=== Begin Enclosure ===
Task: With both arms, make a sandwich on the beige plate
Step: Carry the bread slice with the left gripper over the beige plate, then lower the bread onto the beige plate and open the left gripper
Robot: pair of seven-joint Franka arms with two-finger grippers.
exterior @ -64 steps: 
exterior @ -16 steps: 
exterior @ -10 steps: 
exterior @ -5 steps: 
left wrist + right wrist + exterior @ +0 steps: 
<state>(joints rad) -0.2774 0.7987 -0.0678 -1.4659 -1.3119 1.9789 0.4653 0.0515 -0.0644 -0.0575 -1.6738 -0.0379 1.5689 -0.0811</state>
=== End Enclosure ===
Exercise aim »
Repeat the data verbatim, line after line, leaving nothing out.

Task result »
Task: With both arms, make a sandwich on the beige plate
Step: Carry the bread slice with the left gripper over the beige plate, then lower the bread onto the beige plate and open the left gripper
Robot: pair of seven-joint Franka arms with two-finger grippers.
exterior @ -64 steps: 
exterior @ -16 steps: 
exterior @ -10 steps: 
exterior @ -5 steps: 
left wrist + right wrist + exterior @ +0 steps: 
<state>(joints rad) -0.2774 0.7987 -0.0678 -1.4659 -1.3119 1.9789 0.4653 0.0515 -0.0644 -0.0575 -1.6738 -0.0379 1.5689 -0.0811</state>

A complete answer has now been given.